Monday, 10 February 2020

Matters of Public Importance

Fossil Fuels

7:21 pm

Photo of Jordon Steele-JohnJordon Steele-John (WA, Australian Greens) Share this | Hansard source

The choice which has been put before this chamber tonight by the Greens is a simple one: join with the community and join with the experts—the scientists, the nurses, the teachers and the students—in acknowledging that which is true, that there is an indisputable link between the burning of coal, the burning of gas and the burning of oil and the climate crisis which now grips our nation. The Greens are asking this chamber and the major parties within it to work with community and to heed that demand for action in creating a plan which removes from our community the dirt, the filth and the fossil fuels that are so choking us.

That is a simple request, and yet what we have seen during the course of this debate is nothing less than spin, self-interested one-liners, howls of derision and the quoting of pseudoscience in the face of reality. We have seen nothing but low politics play out in this chamber this evening, and our communities are demanding high action. They will be looking to this place and asking themselves, 'Why?' Why in the face of 3,000 homes lost, why in the face of a billion animals lost and why in the face of 33 lives lost can this chamber not recognise that which is immutably true? Climate change is driving this disaster, and the burning of fossil fuels is driving climate change.

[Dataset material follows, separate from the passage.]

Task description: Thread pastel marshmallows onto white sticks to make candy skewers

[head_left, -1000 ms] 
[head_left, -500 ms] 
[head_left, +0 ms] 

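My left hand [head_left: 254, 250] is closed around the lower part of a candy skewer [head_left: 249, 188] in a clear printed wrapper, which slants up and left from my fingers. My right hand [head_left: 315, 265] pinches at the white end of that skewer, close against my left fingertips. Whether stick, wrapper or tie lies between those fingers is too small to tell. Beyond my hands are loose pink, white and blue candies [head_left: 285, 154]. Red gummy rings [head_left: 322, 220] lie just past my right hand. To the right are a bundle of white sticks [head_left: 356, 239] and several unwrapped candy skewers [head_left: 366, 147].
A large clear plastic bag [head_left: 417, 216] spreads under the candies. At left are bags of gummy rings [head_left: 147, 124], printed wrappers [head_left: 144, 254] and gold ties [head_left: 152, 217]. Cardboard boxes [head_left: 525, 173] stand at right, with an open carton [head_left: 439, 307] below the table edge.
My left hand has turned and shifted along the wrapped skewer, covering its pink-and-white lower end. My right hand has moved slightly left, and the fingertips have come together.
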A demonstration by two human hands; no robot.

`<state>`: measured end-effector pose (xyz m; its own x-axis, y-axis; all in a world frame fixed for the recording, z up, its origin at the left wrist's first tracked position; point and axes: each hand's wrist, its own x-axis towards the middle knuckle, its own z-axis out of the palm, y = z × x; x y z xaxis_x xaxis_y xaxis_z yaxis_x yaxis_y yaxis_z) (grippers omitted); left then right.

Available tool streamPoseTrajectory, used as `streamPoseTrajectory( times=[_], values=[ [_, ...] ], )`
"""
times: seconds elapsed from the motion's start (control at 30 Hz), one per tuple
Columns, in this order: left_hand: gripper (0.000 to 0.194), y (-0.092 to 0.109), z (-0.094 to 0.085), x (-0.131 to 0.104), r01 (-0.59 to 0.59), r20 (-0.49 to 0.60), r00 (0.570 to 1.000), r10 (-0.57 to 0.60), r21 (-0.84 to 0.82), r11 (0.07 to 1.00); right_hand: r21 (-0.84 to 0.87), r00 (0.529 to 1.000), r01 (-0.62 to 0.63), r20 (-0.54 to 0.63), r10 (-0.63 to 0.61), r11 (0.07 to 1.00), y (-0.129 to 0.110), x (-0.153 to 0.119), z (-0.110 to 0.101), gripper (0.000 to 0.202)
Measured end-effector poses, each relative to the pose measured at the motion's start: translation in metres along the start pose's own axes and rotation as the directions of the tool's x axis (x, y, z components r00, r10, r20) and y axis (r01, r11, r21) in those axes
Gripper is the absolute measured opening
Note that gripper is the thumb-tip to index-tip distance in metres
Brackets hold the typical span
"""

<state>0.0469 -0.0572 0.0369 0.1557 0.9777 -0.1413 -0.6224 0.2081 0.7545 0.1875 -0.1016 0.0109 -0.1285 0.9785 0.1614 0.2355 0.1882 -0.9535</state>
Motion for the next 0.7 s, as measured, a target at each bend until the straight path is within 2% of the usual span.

The answer is as simple as it is terrifying and terrible. It's money—dirty money—from coal, from oil and from gas. It is from the people who are making billions as our towns burn. They donated a million bucks—$500,000 to each side of this chamber—in the lead-up to the federal election in the full knowledge that it would buy them the government, whoever won. In the years from 2012 they have donated more than $100 million to both sides. That corruption and that complicity have leached out from this place across the nation: down to Tasmania, where the Liberals try to trash the forests; up to Queensland, where the Labor Party want to dig up Adani and sell it to the world; and across to Western Australia, where the Labor Premier, Mark McGowan, is seeking to open up the North West Shelf, a gas project which would contribute more to the global emissions of this country than the entire Adani project. This corruption leaks out across our community, across our nation, and binds the major parties together in a mutual pact of destruction—a mutual pact which says: 'Whatever happens, however many die, whatever the suffering, we shall continue to allow to you trash our planet. We shall continue to allow you to pollute as long as you fill our back pockets with the money we need to keep our position of power.'

This low, cynical politics, this cowardice, is why the Australian people look to this house in contempt. They hold the Prime Minister in contempt. They hold the opposition leader in contempt. They see what is being done here. They know the decisions that are being made. They know that their kids' lives, that their families, are being sold out to the highest bidder, and they are revolted by it. They have gathered here in their thousands, in the weeks after some of the worst disasters ever to grip this country, to demand action. Your response is to turn them away and make excuses for your inaction. Shame on the lot of you! The damage is on your hands. The lives are on your hands. Good luck sleeping at night.